"Baik. Lagi pula aku juga ingin menunjukkanmu sesuatu," akhirnya Catur merangsek, menyudutkan Windi ke sudut kamar. "Dan setelah ini, kamu berhak memutuskan, sesuatu yang sangat penting bagi kelangsungan hubungan ini."
Satu jam lebih lima belas menit berlalu dengan begitu cepat. Dan tahulah Windi rahasia terbesar Catur yang selama ini dia sembunyikan darinya.
"Iya, punyaku tidak bisa berdiri, Win," keluh Catur parau sambil menunduk dalam-dalam di tepi kasur.
"Tidak mengapa, Mas. Kita akan tetap menikah."
"Kamu gila!"
"Pernikahan toh tidak hanya soal selangkangan, Mas."
"Tapi tanpa itu, pernikahan kita bakal hambar."
"Kamu tetap bisa memuaskanku. Dengan cara lain."
***
Bukannya hanya berpangku tangan dan pasrah dengan keadaan.
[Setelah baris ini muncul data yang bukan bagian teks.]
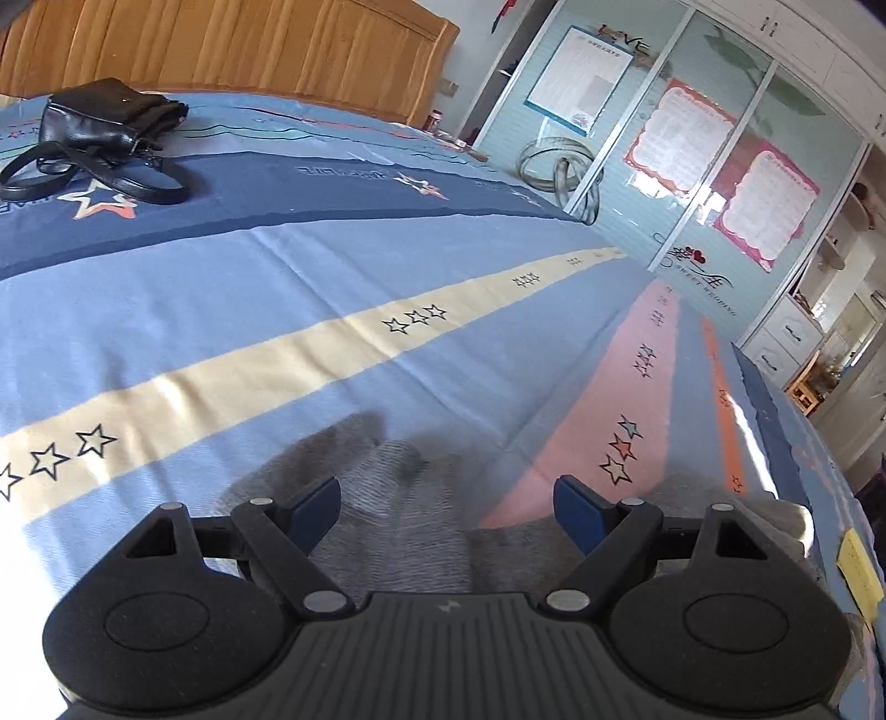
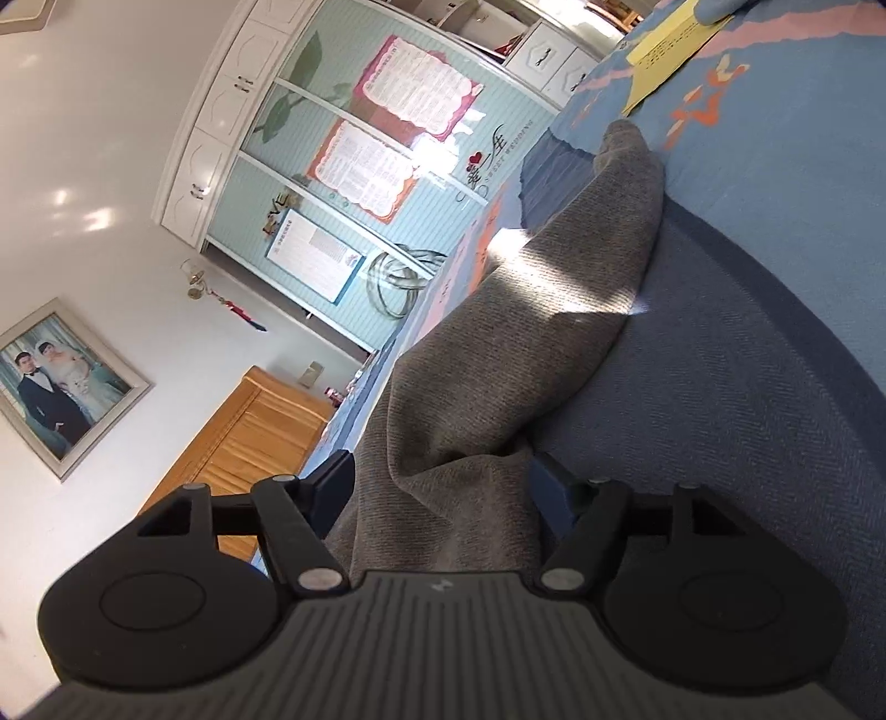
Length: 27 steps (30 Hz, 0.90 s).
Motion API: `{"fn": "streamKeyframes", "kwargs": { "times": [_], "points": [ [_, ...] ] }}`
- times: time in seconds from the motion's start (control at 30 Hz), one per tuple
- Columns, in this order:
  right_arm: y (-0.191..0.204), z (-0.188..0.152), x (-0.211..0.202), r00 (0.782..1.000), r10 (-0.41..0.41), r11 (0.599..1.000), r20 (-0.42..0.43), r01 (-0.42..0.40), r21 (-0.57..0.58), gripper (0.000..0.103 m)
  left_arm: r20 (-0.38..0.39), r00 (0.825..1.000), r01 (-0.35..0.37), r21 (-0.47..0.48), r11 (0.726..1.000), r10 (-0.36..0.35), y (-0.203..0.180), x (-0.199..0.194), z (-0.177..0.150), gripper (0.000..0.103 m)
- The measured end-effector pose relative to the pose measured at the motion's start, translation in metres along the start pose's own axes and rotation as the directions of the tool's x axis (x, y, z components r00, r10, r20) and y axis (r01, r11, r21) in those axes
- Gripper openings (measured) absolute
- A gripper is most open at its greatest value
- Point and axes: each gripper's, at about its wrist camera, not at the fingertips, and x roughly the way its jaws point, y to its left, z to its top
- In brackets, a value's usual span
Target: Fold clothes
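A grey garment (image 1: 398,526) lies rumpled on the blue star-print bedcover (image 1: 277,288), directly under my left gripper (image 1: 448,512). That gripper stands open and wide, its blue pads (image 1: 315,509) apart with nothing pinched. The right wrist view is rolled sideways, with the bed on the right. There the grey garment (image 2: 554,310) runs as a long fold from the far bed edge down into my right gripper (image 2: 443,487). The cloth fills the gap between its fingers, which stand apart and open; the pads do not visibly press it.
A black handbag (image 1: 105,127) with a strap sits near the wooden headboard (image 1: 221,44). A yellow paper (image 2: 664,50) lies at the bed's corner. A wardrobe with glass doors (image 1: 692,138) stands beyond the bed's right edge.
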Motion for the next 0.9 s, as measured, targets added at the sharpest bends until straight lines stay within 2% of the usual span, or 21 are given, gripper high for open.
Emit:
{"fn": "streamKeyframes", "kwargs": {
  "times": [0.07, 0.17, 0.23, 0.37, 0.5, 0.6, 0.63, 0.7, 0.73, 0.77, 0.8, 0.87, 0.9],
  "points": [
    [-0.002, 0.002, 0.001, 1.0, 0.011, 1.0, -0.015, -0.011, -0.007, 0.071, -0.018, 1.0, -0.023, 0.001, 1.0, 0.023, 0.003, -0.003, 0.0, 0.086],
    [-0.005, -0.002, -0.001, 1.0, 0.016, 1.0, -0.023, -0.016, -0.008, 0.071, -0.046, 0.995, -0.088, 0.09, 0.992, 0.092, -0.001, 0.0, -0.008, 0.086],
    [-0.006, -0.002, 0.0, 1.0, 0.014, 1.0, -0.023, -0.014, -0.008, 0.071, -0.054, 0.987, -0.137, 0.181, 0.974, 0.149, -0.008, 0.002, -0.015, 0.086],
    [-0.005, -0.005, -0.001, 0.999, 0.012, 1.0, -0.03, -0.012, -0.016, 0.071, -0.063, 0.977, -0.176, 0.307, 0.935, 0.204, -0.02, 0.005, -0.028, 0.093],
    [-0.007, -0.005, -0.003, 0.999, 0.025, 1.0, -0.031, -0.025, -0.008, 0.071, -0.104, 0.964, -0.196, 0.342, 0.919, 0.244, -0.024, 0.015, -0.035, 0.101],
    [-0.01, -0.003, -0.003, 0.999, 0.037, 0.999, -0.031, -0.037, -0.001, 0.071, -0.142, 0.96, -0.185, 0.319, 0.93, 0.24, -0.02, 0.024, -0.038, 0.098],
    [-0.01, -0.002, -0.004, 0.999, 0.041, 0.999, -0.029, -0.041, 0.002, 0.071, -0.136, 0.962, -0.186, 0.31, 0.932, 0.237, -0.019, 0.023, -0.038, 0.094],
    [-0.011, -0.003, -0.004, 0.999, 0.044, 0.999, -0.026, -0.044, 0.004, 0.071, -0.127, 0.972, -0.158, 0.267, 0.951, 0.197, -0.018, 0.018, -0.034, 0.064],
    [-0.011, -0.003, -0.004, 0.999, 0.045, 0.999, -0.025, -0.045, 0.005, 0.071, -0.141, 0.978, -0.116, 0.23, 0.966, 0.151, -0.016, 0.017, -0.032, 0.054],
    [-0.011, -0.003, -0.004, 0.999, 0.046, 0.999, -0.023, -0.046, 0.005, 0.071, -0.16, 0.982, -0.067, 0.19, 0.979, 0.099, -0.014, 0.016, -0.032, 0.035],
    [-0.011, -0.003, -0.003, 0.999, 0.046, 0.999, -0.022, -0.046, 0.005, 0.071, -0.176, 0.983, -0.018, 0.149, 0.989, 0.045, -0.012, 0.016, -0.031, 0.023],
    [-0.012, -0.004, -0.003, 0.999, 0.047, 0.999, -0.018, -0.047, 0.004, 0.071, -0.189, 0.982, 0.032, 0.104, 0.994, -0.012, -0.011, 0.015, -0.032, 0.009],
    [-0.012, -0.004, -0.003, 0.999, 0.048, 0.999, -0.017, -0.048, 0.005, 0.071, -0.193, 0.981, 0.053, 0.086, 0.995, -0.035, -0.011, 0.014, -0.033, 0.005]
  ]
}}
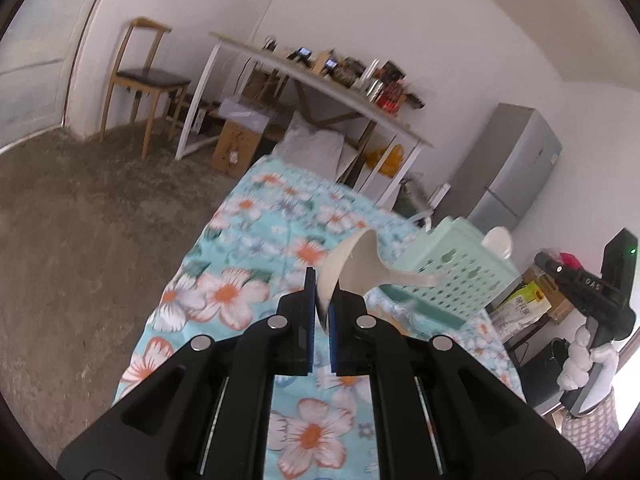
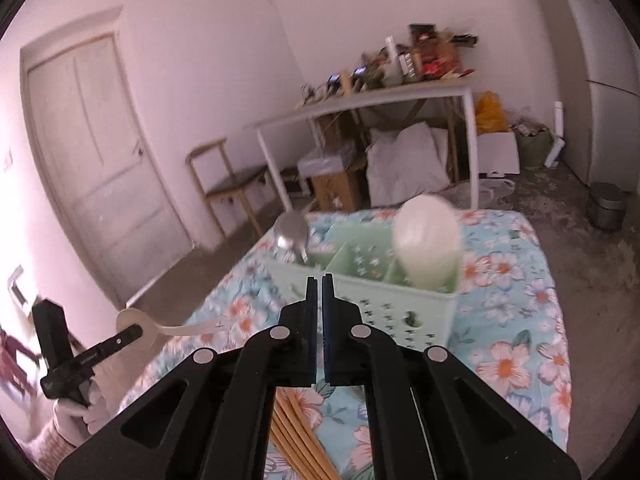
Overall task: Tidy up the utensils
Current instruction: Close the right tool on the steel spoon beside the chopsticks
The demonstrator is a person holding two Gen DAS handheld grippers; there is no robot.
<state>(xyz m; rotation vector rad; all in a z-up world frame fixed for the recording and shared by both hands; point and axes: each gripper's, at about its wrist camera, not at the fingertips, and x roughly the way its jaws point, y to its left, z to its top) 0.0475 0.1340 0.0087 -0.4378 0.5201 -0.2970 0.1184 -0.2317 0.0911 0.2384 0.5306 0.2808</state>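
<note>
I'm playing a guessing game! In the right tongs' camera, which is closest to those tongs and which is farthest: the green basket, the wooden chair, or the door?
1. Green basket: just ahead of the right tongs, on the flowery cloth.
2. Wooden chair: farther back, left, on the floor.
3. Door: farthest, on the left wall.

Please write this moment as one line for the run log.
left gripper: shut on white spoon, airborne | right gripper: shut, empty | green basket: on table

I see white walls, a rough concrete floor (image 1: 72, 240), a wooden chair (image 1: 140, 80) beside a cluttered white desk (image 1: 320, 80), a grey fridge (image 1: 508, 168), and a panelled door (image 2: 100, 160).
</note>
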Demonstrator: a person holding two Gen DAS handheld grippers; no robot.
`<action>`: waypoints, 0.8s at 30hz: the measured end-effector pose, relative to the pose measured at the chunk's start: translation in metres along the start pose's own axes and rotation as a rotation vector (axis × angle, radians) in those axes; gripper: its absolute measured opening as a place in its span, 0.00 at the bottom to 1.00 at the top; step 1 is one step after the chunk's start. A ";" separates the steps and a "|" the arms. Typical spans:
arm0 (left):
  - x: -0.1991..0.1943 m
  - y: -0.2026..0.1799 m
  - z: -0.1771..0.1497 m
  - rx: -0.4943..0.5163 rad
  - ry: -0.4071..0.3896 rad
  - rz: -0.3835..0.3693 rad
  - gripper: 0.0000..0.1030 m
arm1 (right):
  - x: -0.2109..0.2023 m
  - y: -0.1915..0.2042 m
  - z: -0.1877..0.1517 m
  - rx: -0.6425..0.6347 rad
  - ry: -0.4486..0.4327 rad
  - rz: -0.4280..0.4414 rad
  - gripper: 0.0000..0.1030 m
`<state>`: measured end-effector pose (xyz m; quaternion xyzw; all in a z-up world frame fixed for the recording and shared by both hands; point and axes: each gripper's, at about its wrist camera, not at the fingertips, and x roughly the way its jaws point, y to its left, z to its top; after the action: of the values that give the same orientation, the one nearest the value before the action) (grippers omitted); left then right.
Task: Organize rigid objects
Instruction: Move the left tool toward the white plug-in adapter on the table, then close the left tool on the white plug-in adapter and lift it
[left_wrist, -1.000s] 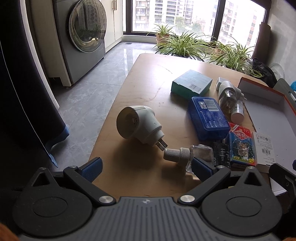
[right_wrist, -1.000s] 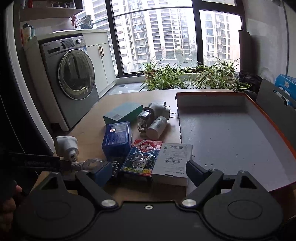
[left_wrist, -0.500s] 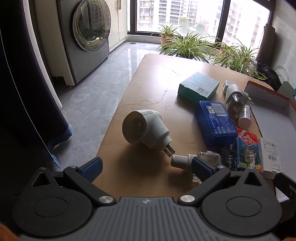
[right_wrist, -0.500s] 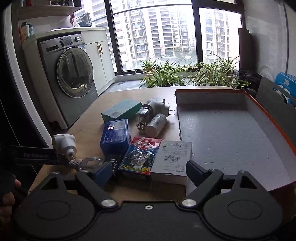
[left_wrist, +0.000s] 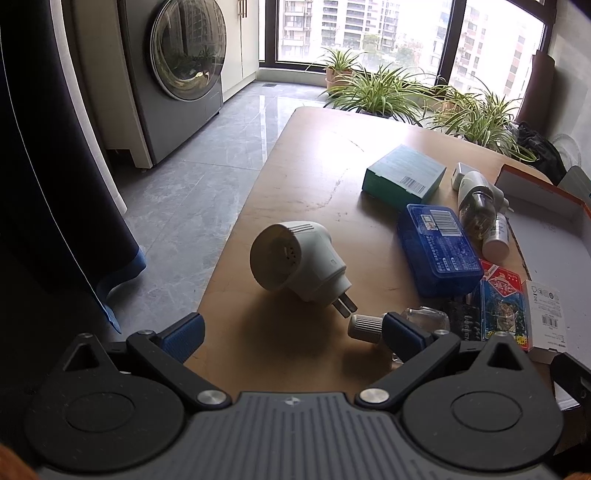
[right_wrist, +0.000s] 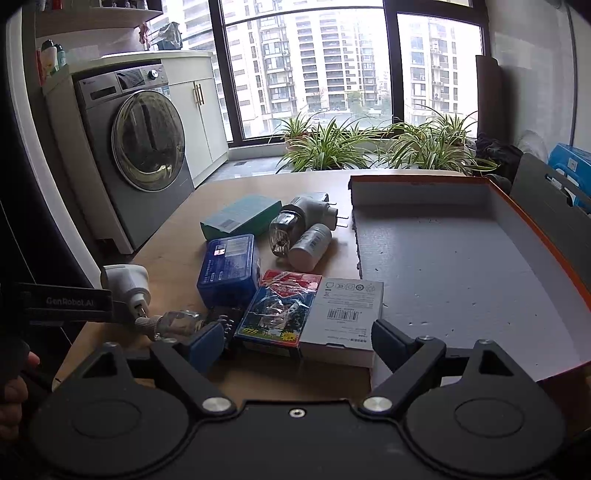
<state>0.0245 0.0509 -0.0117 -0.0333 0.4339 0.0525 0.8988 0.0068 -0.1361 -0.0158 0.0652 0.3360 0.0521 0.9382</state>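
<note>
Your left gripper (left_wrist: 293, 330) is spread wide and empty; the white plug (left_wrist: 299, 264) lies on the table (left_wrist: 317, 177) just ahead between its fingers, the small glass bottle (left_wrist: 421, 319) behind its right finger. Your right gripper (right_wrist: 299, 341) is also spread, the card pack (right_wrist: 279, 310) and white box (right_wrist: 345, 314) just ahead, the tray (right_wrist: 461, 258) ahead to its right.

Both grippers hover low with fingers spread wide and nothing between them, the left gripper (left_wrist: 293, 330) beside the right gripper (right_wrist: 299, 341).

Wooden table (left_wrist: 303, 192) bears white plug (left_wrist: 299, 262), boxes, bottles, open tray (right_wrist: 461, 266)
</note>
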 end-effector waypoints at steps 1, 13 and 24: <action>0.000 0.000 0.000 -0.001 0.000 0.000 1.00 | 0.000 0.000 0.000 0.001 -0.001 0.000 0.99; 0.009 0.007 0.005 -0.031 0.003 0.016 1.00 | 0.005 -0.001 0.001 0.003 0.011 -0.002 0.99; 0.047 0.008 0.031 -0.097 0.005 0.066 1.00 | 0.007 -0.004 0.002 0.005 0.012 -0.014 0.99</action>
<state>0.0764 0.0656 -0.0291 -0.0628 0.4339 0.1030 0.8929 0.0136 -0.1396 -0.0195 0.0648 0.3422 0.0450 0.9363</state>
Sebab, berbagai upaya sudah dilakukan Catur untuk menyembuhkan penyakitnya itu.
Mulai jalur medis, supranatural, dan lain-lain sudah dia coba. Tapi hasilnya sama saja. Tiga tahun berlalu dan si burung masih  menolak bangun dari tidur panjangnya. Selama itu pula persetubuhan mereka hanyalah permainan bibir dan jemari tangan.